→ **What you will do**:
Print every line exactly as it appears in the material below.
[Opening Data provided section]
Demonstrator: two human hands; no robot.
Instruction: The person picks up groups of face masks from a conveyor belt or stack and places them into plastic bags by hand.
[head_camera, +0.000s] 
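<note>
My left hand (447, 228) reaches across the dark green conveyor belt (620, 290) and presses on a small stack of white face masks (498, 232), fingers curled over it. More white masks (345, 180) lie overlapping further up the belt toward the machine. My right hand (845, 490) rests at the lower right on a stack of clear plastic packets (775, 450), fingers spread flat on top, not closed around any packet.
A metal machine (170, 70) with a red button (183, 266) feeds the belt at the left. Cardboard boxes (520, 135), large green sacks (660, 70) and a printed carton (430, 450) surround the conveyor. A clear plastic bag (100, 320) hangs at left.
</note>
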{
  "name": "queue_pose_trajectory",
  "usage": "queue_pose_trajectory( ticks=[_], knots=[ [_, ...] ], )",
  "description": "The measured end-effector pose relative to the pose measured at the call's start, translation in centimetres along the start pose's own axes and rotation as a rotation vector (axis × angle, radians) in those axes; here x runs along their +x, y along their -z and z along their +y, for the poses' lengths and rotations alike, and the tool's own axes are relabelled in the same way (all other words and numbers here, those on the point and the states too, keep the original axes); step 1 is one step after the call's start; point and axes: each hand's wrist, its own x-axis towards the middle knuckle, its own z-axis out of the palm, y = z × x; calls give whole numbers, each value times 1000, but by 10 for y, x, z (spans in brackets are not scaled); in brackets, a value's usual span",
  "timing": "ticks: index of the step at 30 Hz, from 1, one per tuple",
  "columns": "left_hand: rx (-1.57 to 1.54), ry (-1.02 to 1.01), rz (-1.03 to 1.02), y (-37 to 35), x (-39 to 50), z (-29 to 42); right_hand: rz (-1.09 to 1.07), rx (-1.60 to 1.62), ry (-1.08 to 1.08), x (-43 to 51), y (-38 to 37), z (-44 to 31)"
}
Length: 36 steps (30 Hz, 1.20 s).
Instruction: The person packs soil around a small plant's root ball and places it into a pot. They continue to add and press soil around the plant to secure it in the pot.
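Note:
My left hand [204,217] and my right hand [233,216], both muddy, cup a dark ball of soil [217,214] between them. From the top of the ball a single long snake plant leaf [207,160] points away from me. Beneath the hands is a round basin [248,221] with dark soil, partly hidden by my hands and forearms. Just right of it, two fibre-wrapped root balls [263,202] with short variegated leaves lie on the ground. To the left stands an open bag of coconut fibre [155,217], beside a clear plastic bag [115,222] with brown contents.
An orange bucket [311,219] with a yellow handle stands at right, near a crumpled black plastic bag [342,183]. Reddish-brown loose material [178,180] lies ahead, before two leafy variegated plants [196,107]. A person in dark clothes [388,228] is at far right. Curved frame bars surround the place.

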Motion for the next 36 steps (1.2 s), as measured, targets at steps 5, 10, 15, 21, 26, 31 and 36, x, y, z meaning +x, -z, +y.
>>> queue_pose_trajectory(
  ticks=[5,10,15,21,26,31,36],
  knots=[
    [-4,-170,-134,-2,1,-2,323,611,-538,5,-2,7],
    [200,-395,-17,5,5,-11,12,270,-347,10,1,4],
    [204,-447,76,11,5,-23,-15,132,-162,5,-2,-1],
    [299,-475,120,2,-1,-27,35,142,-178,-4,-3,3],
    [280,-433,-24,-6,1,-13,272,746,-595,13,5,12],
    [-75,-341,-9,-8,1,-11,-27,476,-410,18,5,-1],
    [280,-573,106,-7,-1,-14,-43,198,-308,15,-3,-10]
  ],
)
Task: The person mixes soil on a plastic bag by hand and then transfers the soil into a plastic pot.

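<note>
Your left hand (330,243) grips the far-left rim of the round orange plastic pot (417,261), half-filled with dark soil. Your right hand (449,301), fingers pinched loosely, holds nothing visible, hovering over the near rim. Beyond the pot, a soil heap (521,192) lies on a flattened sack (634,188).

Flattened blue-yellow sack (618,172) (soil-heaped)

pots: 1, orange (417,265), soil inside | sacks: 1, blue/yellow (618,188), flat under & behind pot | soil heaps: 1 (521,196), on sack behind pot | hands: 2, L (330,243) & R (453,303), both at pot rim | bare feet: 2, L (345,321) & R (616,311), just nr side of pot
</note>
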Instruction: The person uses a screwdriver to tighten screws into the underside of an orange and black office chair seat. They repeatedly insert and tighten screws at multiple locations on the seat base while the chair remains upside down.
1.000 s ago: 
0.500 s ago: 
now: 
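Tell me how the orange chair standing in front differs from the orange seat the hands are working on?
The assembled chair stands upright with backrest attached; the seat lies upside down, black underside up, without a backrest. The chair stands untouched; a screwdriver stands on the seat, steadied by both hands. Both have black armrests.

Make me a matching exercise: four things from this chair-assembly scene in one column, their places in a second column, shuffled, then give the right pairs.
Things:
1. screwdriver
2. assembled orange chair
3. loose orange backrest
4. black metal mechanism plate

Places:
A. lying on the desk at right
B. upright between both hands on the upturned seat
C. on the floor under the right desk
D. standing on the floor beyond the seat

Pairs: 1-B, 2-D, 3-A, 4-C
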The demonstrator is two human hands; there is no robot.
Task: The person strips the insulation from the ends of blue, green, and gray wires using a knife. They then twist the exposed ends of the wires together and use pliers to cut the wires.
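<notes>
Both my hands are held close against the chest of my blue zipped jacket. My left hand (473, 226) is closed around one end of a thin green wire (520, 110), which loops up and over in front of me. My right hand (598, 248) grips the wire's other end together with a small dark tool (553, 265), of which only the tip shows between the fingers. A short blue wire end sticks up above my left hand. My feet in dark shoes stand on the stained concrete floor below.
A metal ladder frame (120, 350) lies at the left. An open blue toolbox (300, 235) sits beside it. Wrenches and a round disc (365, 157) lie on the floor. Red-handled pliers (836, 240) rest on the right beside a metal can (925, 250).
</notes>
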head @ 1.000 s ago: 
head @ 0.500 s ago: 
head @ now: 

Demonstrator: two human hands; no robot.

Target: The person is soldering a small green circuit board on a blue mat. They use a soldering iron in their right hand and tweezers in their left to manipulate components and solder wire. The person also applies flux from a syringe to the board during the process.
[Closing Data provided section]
→ **Solution to the problem**:
Demonstrator: two human hands; no robot.
Instruction: The person picks up groups of face masks from a conveyor belt or stack and places them into plastic bags by hand.
[head_camera, +0.000s] 
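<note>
My left hand (447, 228) reaches across the dark green conveyor belt (620, 290) and presses on a small stack of white face masks (498, 232), fingers curled over it. More white masks (345, 180) lie overlapping further up the belt toward the machine. My right hand (845, 490) rests at the lower right on a stack of clear plastic packets (775, 450), fingers spread flat on top, not closed around any packet.
A metal machine (170, 70) with a red button (183, 266) feeds the belt at the left. Cardboard boxes (520, 135), large green sacks (660, 70) and a printed carton (430, 450) surround the conveyor. A clear plastic bag (100, 320) hangs at left.
</note>
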{
  "name": "queue_pose_trajectory",
  "usage": "queue_pose_trajectory( ticks=[_], knots=[ [_, ...] ], )",
  "description": "The measured end-effector pose relative to the pose measured at the call's start, translation in centimetres along the start pose's own axes and rotation as a rotation vector (axis × angle, radians) in those axes; here x runs along their +x, y along their -z and z along their +y, for the poses' lengths and rotations alike, and the tool's own axes are relabelled in the same way (all other words and numbers here, those on the point and the states too, keep the original axes); step 1 is one step after the call's start; point and axes: each hand's wrist, its own x-axis towards the middle knuckle, its own z-axis out of the palm, y = z × x; calls give whole numbers, each value times 1000, but by 10 for y, x, z (spans in brackets are not scaled); in brackets, a value's usual span",
  "timing": "ticks: index of the step at 30 Hz, from 1, one per tuple",
  "columns": "left_hand: rx (-1.57 to 1.54), ry (-1.02 to 1.01), rz (-1.03 to 1.02), y (-37 to 35), x (-39 to 50), z (-29 to 42); right_hand: rz (-1.09 to 1.07), rx (-1.60 to 1.62), ry (-1.08 to 1.08), x (-43 to 51), y (-38 to 37), z (-44 to 31)"
}
Length: 36 steps (30 Hz, 1.20 s).
Instruction: The person packs soil around a small plant's root ball and places it into a pot. They continue to add and press soil around the plant to secure it in the pot.
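Note:
My left hand [204,217] and my right hand [233,216], both muddy, cup a dark ball of soil [217,214] between them. From the top of the ball a single long snake plant leaf [207,160] points away from me. Beneath the hands is a round basin [248,221] with dark soil, partly hidden by my hands and forearms. Just right of it, two fibre-wrapped root balls [263,202] with short variegated leaves lie on the ground. To the left stands an open bag of coconut fibre [155,217], beside a clear plastic bag [115,222] with brown contents.
An orange bucket [311,219] with a yellow handle stands at right, near a crumpled black plastic bag [342,183]. Reddish-brown loose material [178,180] lies ahead, before two leafy variegated plants [196,107]. A person in dark clothes [388,228] is at far right. Curved frame bars surround the place.
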
Motion for the next 36 steps (1.2 s), as measured, targets at steps 5, 10, 15, 21, 26, 31 and 36, x, y, z meaning +x, -z, +y.
>>> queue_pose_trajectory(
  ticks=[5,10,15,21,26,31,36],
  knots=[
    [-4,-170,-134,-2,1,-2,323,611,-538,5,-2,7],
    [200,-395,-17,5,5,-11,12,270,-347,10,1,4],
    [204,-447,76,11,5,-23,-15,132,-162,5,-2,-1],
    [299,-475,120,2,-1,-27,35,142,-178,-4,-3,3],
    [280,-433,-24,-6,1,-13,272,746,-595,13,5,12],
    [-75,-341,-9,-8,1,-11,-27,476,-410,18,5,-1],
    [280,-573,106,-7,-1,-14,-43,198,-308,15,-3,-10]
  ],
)
Task: The person mixes soil on a plastic bag by hand and then transfers the soil into a plastic pot.

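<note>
Your left hand (330,243) grips the far-left rim of the round orange plastic pot (417,261), half-filled with dark soil. Your right hand (449,301), fingers pinched loosely, holds nothing visible, hovering over the near rim. Beyond the pot, a soil heap (521,192) lies on a flattened sack (634,188).

Flattened blue-yellow sack (618,172) (soil-heaped)

pots: 1, orange (417,265), soil inside | sacks: 1, blue/yellow (618,188), flat under & behind pot | soil heaps: 1 (521,196), on sack behind pot | hands: 2, L (330,243) & R (453,303), both at pot rim | bare feet: 2, L (345,321) & R (616,311), just nr side of pot
</note>
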Instruction: The person uses a screwdriver to tighten screws into the underside of an orange and black office chair seat. They repeatedly insert and tighten screws at multiple locations on the seat base while the chair remains upside down.
1.000 s ago: 
0.500 s ago: 
now: 
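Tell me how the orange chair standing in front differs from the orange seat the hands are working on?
The assembled chair stands upright with backrest attached; the seat lies upside down, black underside up, without a backrest. The chair stands untouched; a screwdriver stands on the seat, steadied by both hands. Both have black armrests.

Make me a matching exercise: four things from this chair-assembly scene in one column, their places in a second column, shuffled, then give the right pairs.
Things:
1. screwdriver
2. assembled orange chair
3. loose orange backrest
4. black metal mechanism plate

Places:
A. lying on the desk at right
B. upright between both hands on the upturned seat
C. on the floor under the right desk
D. standing on the floor beyond the seat

Pairs: 1-B, 2-D, 3-A, 4-C
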The demonstrator is two human hands; there is no robot.
Task: The person strips the insulation from the ends of blue, green, and gray wires using a knife. They then twist the exposed ends of the wires together and use pliers to cut the wires.
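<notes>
Both my hands are held close against the chest of my blue zipped jacket. My left hand (473, 226) is closed around one end of a thin green wire (520, 110), which loops up and over in front of me. My right hand (598, 248) grips the wire's other end together with a small dark tool (553, 265), of which only the tip shows between the fingers. A short blue wire end sticks up above my left hand. My feet in dark shoes stand on the stained concrete floor below.
A metal ladder frame (120, 350) lies at the left. An open blue toolbox (300, 235) sits beside it. Wrenches and a round disc (365, 157) lie on the floor. Red-handled pliers (836, 240) rest on the right beside a metal can (925, 250).
</notes>
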head @ 1.000 s ago: 
head @ 0.500 s ago: 
head @ now: 

Demonstrator: two human hands; no robot.

Target: The person is soldering a small green circuit board on a blue mat. They use a soldering iron in their right hand and tweezers in their left to manipulate components and solder wire. The person also applies flux from a syringe to the board during the process.

The response is now complete.